Transforming Financial Regulation
Noting that credit unions have many differences from other financial institutions, including membership structure, tax treatment and regulatory and deposit insurance structures, Barefoot said the credit union industry also doesn’t have behemoths in its midst like JP Morgan Chase or Bank of America. But what these FIs all have in common is a growing banking population seeking digital-first offerings.
“Credit unions have a lot in common with community banks, which most banks are, but banking is dominated by large institutions that have completely different geographic scopes, product offerings, and of course, technology,” she continued. “Most credit unions, like most small banks, will be struggling to keep up with the tech demands of digital age customers and the tech efficiencies of the digital age back office.
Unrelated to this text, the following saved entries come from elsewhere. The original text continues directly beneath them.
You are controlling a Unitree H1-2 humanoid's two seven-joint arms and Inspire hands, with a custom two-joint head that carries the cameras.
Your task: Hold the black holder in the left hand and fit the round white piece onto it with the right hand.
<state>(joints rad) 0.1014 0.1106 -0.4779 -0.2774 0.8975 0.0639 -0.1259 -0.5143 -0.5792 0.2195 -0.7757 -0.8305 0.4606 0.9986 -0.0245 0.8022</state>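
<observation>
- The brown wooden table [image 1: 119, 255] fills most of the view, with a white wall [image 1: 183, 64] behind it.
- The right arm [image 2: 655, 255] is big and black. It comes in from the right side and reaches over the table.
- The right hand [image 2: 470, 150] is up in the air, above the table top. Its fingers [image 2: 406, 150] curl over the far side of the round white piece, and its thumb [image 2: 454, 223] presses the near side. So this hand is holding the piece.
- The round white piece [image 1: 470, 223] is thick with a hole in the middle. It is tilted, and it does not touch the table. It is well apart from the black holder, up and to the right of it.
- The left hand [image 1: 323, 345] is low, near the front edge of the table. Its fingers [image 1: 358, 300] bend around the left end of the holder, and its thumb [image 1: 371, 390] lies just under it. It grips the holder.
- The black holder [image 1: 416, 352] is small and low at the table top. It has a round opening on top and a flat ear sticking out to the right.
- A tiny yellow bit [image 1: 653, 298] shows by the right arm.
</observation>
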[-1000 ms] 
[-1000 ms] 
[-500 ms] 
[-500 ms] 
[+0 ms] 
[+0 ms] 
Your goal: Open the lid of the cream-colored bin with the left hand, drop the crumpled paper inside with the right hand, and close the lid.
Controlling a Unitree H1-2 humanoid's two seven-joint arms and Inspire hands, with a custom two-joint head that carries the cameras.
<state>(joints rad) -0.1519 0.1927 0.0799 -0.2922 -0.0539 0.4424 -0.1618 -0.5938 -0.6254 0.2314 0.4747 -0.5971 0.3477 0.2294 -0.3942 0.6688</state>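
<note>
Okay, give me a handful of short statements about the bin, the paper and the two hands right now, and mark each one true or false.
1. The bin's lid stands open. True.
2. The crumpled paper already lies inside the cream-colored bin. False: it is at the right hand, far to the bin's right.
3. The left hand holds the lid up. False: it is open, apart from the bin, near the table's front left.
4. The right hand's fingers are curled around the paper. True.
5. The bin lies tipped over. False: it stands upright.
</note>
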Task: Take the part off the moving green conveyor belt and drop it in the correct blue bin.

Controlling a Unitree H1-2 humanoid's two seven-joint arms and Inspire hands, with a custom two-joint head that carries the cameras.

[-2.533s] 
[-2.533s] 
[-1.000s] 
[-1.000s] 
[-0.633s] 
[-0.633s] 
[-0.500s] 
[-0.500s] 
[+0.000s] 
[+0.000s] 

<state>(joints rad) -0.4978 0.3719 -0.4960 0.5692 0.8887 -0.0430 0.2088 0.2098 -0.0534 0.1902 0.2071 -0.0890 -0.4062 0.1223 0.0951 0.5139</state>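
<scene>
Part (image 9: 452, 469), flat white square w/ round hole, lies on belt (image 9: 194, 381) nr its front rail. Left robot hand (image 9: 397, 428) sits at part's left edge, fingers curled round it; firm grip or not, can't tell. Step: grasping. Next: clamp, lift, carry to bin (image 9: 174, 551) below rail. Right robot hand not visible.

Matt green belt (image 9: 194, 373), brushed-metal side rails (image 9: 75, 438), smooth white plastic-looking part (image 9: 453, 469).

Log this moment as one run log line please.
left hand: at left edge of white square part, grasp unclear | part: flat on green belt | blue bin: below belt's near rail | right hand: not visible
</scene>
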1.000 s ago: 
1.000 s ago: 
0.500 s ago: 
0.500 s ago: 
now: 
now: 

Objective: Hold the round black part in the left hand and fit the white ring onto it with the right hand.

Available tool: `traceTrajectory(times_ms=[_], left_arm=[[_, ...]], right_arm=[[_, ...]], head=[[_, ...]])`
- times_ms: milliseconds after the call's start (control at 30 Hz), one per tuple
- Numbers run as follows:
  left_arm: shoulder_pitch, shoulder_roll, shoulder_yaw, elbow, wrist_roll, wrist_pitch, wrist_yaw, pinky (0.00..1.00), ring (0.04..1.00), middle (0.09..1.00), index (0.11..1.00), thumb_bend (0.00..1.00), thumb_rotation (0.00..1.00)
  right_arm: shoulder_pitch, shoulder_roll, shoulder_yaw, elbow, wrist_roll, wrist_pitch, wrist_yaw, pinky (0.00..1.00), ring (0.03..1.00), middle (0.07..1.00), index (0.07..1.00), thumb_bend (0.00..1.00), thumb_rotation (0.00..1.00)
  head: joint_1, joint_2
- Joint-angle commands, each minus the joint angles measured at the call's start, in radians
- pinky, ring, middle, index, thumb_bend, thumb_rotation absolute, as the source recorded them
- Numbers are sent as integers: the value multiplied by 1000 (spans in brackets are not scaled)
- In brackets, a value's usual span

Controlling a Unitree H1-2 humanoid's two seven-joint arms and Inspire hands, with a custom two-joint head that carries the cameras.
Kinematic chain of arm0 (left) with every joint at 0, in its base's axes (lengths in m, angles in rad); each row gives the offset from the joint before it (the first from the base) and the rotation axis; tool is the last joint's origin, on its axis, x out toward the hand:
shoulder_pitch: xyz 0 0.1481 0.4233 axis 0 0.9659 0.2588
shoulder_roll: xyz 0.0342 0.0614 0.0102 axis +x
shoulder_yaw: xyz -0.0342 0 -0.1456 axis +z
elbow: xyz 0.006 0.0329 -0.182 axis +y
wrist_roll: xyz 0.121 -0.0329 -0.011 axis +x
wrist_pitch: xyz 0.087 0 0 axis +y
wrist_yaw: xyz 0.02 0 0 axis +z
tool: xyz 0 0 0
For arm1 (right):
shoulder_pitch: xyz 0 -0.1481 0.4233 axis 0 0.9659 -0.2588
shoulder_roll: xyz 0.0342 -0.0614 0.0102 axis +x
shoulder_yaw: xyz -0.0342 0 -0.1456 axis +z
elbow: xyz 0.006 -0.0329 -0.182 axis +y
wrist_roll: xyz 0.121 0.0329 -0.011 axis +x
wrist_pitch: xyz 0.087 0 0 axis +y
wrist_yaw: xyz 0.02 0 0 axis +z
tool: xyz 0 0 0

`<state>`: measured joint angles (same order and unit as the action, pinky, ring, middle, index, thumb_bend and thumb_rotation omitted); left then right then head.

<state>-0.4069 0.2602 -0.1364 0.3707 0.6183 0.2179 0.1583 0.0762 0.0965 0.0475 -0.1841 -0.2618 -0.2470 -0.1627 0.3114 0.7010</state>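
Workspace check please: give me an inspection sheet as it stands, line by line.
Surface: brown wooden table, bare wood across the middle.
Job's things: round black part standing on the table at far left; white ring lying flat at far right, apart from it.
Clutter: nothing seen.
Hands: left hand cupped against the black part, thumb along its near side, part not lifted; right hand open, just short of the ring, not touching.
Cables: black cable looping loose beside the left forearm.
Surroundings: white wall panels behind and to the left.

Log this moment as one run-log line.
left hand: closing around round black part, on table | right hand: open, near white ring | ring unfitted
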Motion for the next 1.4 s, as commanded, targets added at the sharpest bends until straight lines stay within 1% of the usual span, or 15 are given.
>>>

Most of the small depository institutions will need to mobilize, fast, to compete with the tech advantages of large banks, fintechs, and the big tech firms increasingly offering financial services to their customers.”
While there are tech hurdles for some credit unions, Barefoot said AIR’s mission, in part, is to transform financial regulation from manual, analog design to digitally-native design. To this end, the organization has a number of forward-leaning initiatives, including helping small minority depository institutions digitize product offerings and operations; the co-partnered Crypto Climate Accord aimed at helping the crypto industry become carbon neutral; and a project with Google on Model Risk Management (MRM) for artificial intelligence used in finance.
“And that’s just a fraction of what we have going. All of it leads back to the need to bring modern digital data and AI into financial regulation, to create a financial sector that is resilient, largely crime-free, and works well for everyone — that’s affordable, accessible, and fair, and that produces widespread financial health,” said Barefoot.